The results of poor mental health are wide reaching. At an organisational level, it can result in higher rates of sickness, loss of productivity, a widening skills gap and a high employee turnover. On a human level, the stakes are even higher. Poor mental health impacts all corners of a person’s life from their physical health to how they interact with friends and family.

While we could talk extensively about the cost to employers (poor mental health costs employers between £33 billion and £42 billion a year), it’s perhaps more fitting to look at the human cost. More than 700,000 people die due to suicide every year according to the World Health Organisation, but these deaths are preventable.

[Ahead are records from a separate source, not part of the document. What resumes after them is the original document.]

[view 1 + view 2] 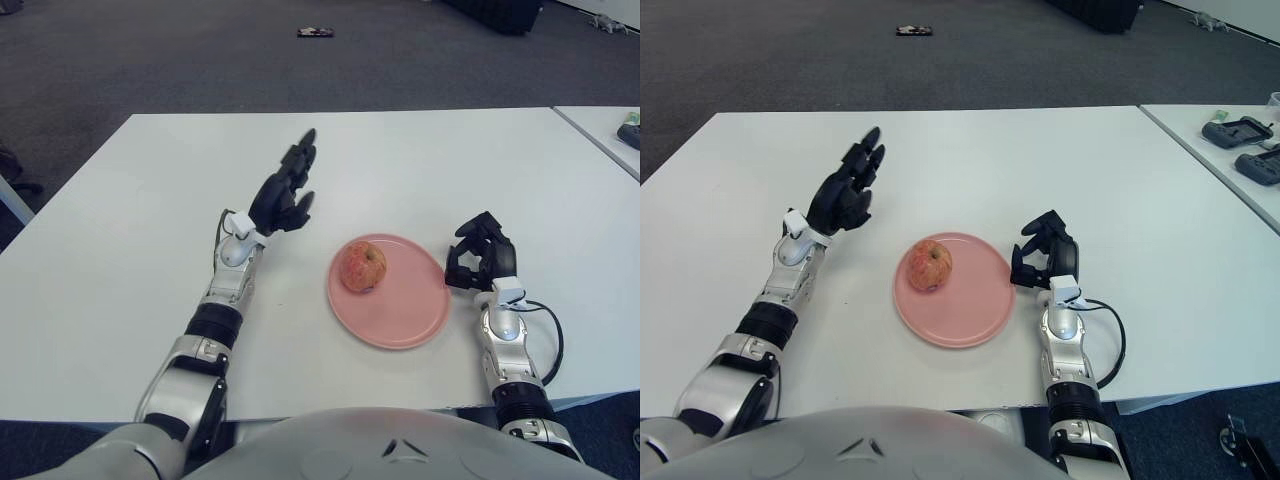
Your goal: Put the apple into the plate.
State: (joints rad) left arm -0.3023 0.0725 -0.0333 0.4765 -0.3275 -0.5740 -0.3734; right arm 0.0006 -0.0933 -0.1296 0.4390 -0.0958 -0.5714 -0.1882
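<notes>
Apple on pink plate, left hand left of plate, fingers spread and empty, right hand just right of plate, fingers curled, empty.

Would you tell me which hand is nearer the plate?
Right hand, curled beside the plate's right rim; the left hand is raised, open, up-left of it.

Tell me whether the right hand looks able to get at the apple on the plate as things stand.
Probably yes. The right hand shows just past the pink plate's right rim, and only bare plate lies between it and the apple. The left hand is raised, off to the left.
</notes>
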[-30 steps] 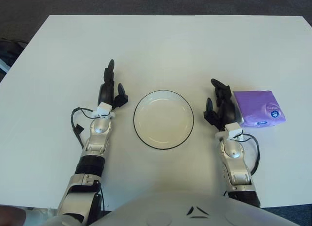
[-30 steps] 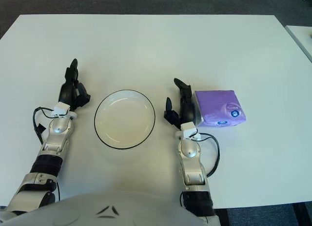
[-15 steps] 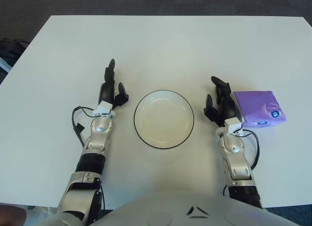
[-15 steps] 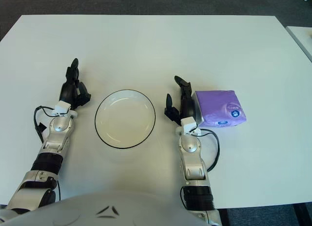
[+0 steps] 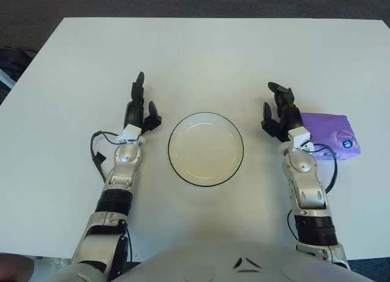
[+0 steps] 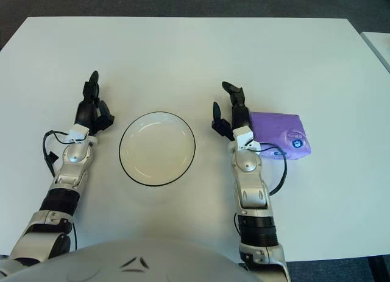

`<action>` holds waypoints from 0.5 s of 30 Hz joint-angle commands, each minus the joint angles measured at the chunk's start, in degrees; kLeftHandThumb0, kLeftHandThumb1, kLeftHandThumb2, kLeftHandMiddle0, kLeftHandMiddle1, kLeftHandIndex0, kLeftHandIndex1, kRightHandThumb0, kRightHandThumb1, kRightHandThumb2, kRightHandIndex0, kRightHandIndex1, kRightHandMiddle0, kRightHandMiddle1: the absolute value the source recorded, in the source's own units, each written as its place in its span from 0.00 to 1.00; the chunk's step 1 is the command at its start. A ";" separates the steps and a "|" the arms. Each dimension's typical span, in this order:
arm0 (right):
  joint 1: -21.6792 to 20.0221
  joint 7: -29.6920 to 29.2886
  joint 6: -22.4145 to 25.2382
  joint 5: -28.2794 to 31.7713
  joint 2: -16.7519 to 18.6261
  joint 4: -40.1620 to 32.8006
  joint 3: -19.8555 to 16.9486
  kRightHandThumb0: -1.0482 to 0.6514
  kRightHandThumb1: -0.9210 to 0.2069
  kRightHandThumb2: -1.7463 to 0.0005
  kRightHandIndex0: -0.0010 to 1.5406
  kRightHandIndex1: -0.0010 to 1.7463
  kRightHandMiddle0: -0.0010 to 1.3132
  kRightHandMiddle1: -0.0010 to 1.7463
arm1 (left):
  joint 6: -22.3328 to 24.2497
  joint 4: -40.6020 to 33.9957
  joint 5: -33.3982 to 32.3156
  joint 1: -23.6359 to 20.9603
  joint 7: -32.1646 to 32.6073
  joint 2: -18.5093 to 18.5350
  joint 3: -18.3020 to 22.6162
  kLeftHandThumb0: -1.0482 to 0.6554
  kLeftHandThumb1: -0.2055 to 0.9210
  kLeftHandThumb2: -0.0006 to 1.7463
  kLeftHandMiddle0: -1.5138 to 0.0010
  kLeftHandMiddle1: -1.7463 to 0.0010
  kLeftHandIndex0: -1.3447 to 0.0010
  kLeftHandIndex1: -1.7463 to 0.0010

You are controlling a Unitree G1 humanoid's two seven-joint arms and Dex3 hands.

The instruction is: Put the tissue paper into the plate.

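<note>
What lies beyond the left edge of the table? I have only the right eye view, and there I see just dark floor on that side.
Observer: In the left eye view a dark object shows beyond the far left edge of the table. I cannot tell what it is.
Operator: Is anything nearer to the robot on that side?
Observer: Yes, a dark brownish shape in the lower left corner, past the table's front edge. It is well apart from the left hand, which shows left of the plate. The right hand shows open beside the tissue pack, on the other side.
</note>
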 commanded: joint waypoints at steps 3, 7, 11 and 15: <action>-1.90 0.58 1.60 -1.31 -2.42 -1.40 -1.02 0.23 0.00 0.55 0.16 0.11 0.00 0.39 | 2.03 6.85 0.67 5.08 0.29 -2.97 -1.61 0.12 1.00 0.62 0.95 0.99 1.00 0.86; -3.63 0.78 1.57 -3.22 -4.58 -2.36 -1.19 0.22 0.00 0.55 0.17 0.11 0.00 0.40 | 2.08 7.03 0.76 4.94 0.44 -3.21 -1.75 0.13 1.00 0.62 0.95 0.99 1.00 0.86; -4.99 1.34 2.80 -5.06 -6.52 -4.99 -1.68 0.20 0.00 0.56 0.16 0.11 0.00 0.40 | 2.10 7.30 0.99 4.84 0.74 -3.44 -1.84 0.13 1.00 0.62 0.94 0.99 1.00 0.85; -5.98 1.85 3.30 -7.34 -9.03 -6.28 -2.26 0.19 0.00 0.56 0.16 0.11 0.00 0.40 | 2.02 7.58 1.02 4.70 0.87 -3.58 -1.91 0.13 1.00 0.62 0.94 0.99 1.00 0.85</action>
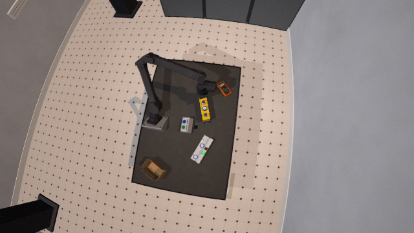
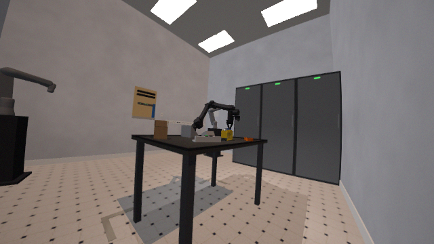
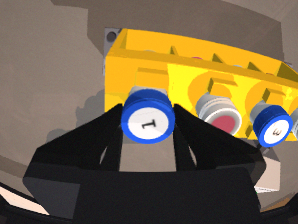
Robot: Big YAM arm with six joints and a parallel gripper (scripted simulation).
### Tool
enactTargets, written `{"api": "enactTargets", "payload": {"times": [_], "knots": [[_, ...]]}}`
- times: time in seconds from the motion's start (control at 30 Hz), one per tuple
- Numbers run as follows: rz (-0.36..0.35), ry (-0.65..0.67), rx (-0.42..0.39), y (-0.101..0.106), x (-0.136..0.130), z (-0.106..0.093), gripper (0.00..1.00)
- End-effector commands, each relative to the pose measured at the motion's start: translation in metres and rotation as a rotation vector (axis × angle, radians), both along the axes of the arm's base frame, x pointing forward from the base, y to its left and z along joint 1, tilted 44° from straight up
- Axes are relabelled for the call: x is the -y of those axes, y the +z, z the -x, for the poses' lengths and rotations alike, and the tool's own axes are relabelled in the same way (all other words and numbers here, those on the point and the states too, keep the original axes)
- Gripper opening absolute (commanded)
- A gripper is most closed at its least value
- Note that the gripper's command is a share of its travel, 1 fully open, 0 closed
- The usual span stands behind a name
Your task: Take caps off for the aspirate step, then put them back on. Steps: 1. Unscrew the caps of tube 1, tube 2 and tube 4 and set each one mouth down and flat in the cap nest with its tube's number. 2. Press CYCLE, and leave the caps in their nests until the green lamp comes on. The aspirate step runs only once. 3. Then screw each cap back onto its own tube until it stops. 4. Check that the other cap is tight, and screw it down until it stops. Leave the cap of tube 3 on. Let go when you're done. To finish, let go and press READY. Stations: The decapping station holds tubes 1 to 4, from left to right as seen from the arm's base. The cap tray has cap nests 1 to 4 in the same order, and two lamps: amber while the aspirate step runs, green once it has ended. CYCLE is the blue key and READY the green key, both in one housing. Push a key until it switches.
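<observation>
The yellow decapping station (image 1: 204,109) lies on the dark table; it also shows in the wrist view (image 3: 200,76). My gripper (image 3: 148,111) (image 1: 203,94) is at the station's end nearest the far table edge and is shut on the blue cap marked 1 (image 3: 148,124), which sits at tube 1. The neighbouring tube (image 3: 220,115) stands open with red inside. Beyond it a tube carries a blue cap (image 3: 273,128). The white cap tray (image 1: 202,149) holds blue-rimmed caps, and its green lamp (image 1: 203,153) is lit.
The key housing (image 1: 186,125) with the blue key (image 1: 184,122) and the green key (image 1: 183,127) stands between the arm's base and the cap tray. An orange device (image 1: 224,88) lies close beside my gripper. A cardboard box (image 1: 154,169) sits at the table's near corner.
</observation>
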State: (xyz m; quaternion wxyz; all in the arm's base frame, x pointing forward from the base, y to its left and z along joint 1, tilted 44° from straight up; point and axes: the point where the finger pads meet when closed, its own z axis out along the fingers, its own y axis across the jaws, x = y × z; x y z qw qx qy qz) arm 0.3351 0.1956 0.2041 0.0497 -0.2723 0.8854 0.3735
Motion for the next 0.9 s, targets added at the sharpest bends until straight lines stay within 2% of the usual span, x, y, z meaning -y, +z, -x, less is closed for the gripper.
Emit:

Recently, a number of well-known organisations have started taking steps to combat workplace stress and prevent burnout. The dating app company Bumble temporarily closed all its offices for a week in June 2021, with staff being told to take the time to switch off and focus on themselves. Other companies, such as Hootsuite, LinkedIn, and Mozilla also implemented similar “Wellness Weeks” in 2021, in which staff were given paid time off to focused on resting, re-charging and reflecting.

Whether this big shift in sentiment around mental health continues beyond 2021 remains to be seen.  But it absolutely should. Businesses need to realise that’s impossible for anyone, no matter how resilient, or confident a person is, to leave their mental health at the door at work. They have a duty of care to provide timely, accessible, personalised support that equips their workforce with the confidence and self-awareness to be proactive about their own mental health. After all, a happy, well-rested and balanced workforce is a productive, creative and growth-focused one.